Der europäische Zitronenmarkt hat den südafrikanischen Zitrusanbauern in den vergangenen zwei Monaten eine willkommene Erleichterung in einer ansonsten äußerst schwierigen Saison gebracht.

Den südafrikanischen Exporteuren bleiben nur noch wenige Wochen für den Verkauf von Zitronen, bevor die Ernte in Spanien und der Türkei beginnt; einige Exporteure haben bereits ihre letzten Zitronen für Europa verladen.

"Die Zitronen in Europa waren in dieser Saison unser Lichtblick", sagt ein Exporteur, der - wie viele andere in der Branche auch - anmerkt, dass er noch nie eine in jeder Hinsicht so schwierige Saison erlebt hat wie diese.

"Es ist das komplette Gegenteil zum letzten Jahr, das absolut fantastisch war."

Gegen Ende der südafrikanischen Saison wird mit einer Abschwächung des europäischen Zitronenmarktes gerechnet, da die Früchte in etwa zwei bis drei Wochen eintreffen werden.

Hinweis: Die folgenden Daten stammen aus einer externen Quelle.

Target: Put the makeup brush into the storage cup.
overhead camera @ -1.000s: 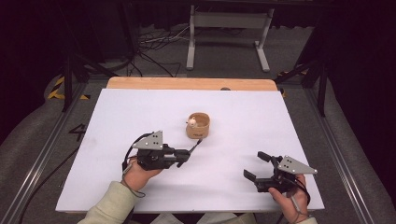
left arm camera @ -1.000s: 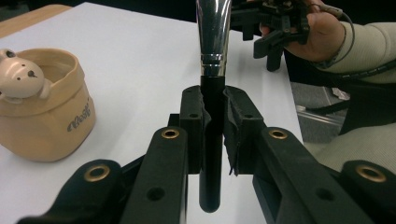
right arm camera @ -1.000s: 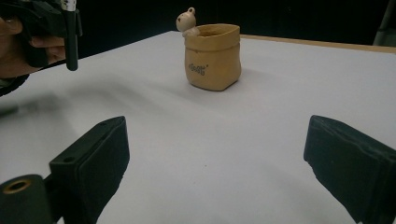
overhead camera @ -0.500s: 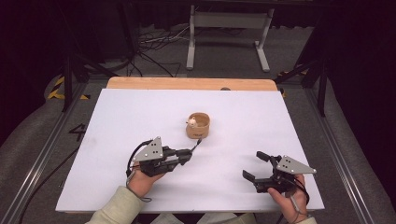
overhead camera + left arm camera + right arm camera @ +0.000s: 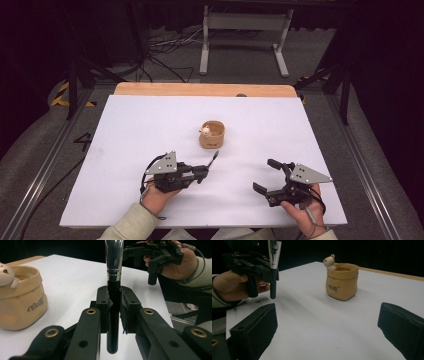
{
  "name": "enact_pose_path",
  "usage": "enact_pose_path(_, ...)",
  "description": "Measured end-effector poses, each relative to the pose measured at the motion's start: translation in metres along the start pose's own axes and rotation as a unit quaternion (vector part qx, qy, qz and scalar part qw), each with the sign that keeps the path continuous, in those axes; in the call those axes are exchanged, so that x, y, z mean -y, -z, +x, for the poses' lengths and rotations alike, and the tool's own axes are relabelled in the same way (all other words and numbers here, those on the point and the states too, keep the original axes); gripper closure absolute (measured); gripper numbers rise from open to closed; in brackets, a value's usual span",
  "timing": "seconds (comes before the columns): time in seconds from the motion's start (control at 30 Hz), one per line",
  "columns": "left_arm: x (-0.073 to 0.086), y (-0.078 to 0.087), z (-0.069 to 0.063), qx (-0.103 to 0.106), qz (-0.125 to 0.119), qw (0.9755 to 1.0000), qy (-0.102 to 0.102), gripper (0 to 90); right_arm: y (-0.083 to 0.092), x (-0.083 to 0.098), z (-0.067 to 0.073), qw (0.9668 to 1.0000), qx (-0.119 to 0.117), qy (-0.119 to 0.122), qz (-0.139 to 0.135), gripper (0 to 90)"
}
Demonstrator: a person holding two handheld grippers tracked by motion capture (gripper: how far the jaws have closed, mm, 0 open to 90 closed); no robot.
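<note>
Both jaws of the left gripper (image 5: pixel 114 315) clamp a black-handled brush (image 5: pixel 113 277) upright; the right gripper (image 5: pixel 272 176) stands wide apart, empty, near the pot (image 5: pixel 212 135).

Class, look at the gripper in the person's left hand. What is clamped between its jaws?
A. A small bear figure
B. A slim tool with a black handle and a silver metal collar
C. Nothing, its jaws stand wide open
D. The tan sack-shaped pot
B: in the left gripper view the left gripper is shut on the tool, whose black handle sits between the pads with the silver collar above.
</note>
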State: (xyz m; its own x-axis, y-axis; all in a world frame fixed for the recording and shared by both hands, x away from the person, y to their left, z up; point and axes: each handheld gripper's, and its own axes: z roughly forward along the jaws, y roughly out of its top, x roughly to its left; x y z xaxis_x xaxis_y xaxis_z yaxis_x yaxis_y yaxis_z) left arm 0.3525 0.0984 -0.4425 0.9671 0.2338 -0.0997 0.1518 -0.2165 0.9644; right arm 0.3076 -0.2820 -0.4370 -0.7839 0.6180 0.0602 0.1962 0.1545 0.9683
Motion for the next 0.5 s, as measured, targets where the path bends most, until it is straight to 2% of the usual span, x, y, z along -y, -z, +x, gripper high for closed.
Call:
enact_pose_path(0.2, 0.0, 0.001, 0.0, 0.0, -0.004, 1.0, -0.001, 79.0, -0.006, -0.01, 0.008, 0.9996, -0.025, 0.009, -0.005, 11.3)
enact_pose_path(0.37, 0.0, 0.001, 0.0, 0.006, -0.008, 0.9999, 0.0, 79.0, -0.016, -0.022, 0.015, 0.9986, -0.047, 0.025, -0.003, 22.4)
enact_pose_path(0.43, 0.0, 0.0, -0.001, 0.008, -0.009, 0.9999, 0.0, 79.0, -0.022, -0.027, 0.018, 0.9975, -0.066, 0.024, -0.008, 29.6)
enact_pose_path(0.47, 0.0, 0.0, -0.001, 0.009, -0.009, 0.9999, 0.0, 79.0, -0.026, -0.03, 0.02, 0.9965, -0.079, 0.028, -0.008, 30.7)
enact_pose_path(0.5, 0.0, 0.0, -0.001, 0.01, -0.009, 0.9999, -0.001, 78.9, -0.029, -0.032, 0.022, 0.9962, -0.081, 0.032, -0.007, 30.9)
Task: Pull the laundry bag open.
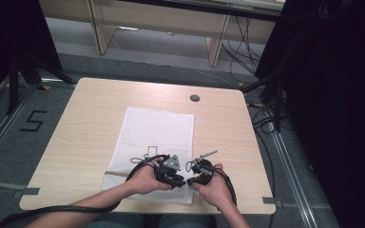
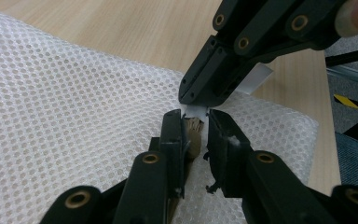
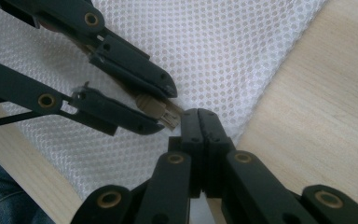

Aus der Türkei wird eine sehr große Zitronenernte erwartet, so ein Exporteur.

Der frühe Markt für Zitronen aus dem Nahen Osten ist auch in diesem Jahr, wie schon im letzten Jahr, eingebrochen. Es herrscht immer noch Ungewissheit über das Zitronenprotokoll mit China, das es erlauben würde, Zitronen im Rahmen eines günstigeren Kälteprotokolls dorthin zu schicken.

Die Zitrusproduzenten des Ostkaps müssen alle für den Fernen Osten bestimmten Früchte per Lkw zum Hafen von Durban transportieren, was die Verfügbarkeit von Lkw und den Hafen selbst weiter belastet. Die Exporteure sagen, dass es einfacher ist, ihre Früchte nach Kapstadt zu bringen, aber die Möglichkeiten für den Versand von dort sind geringer.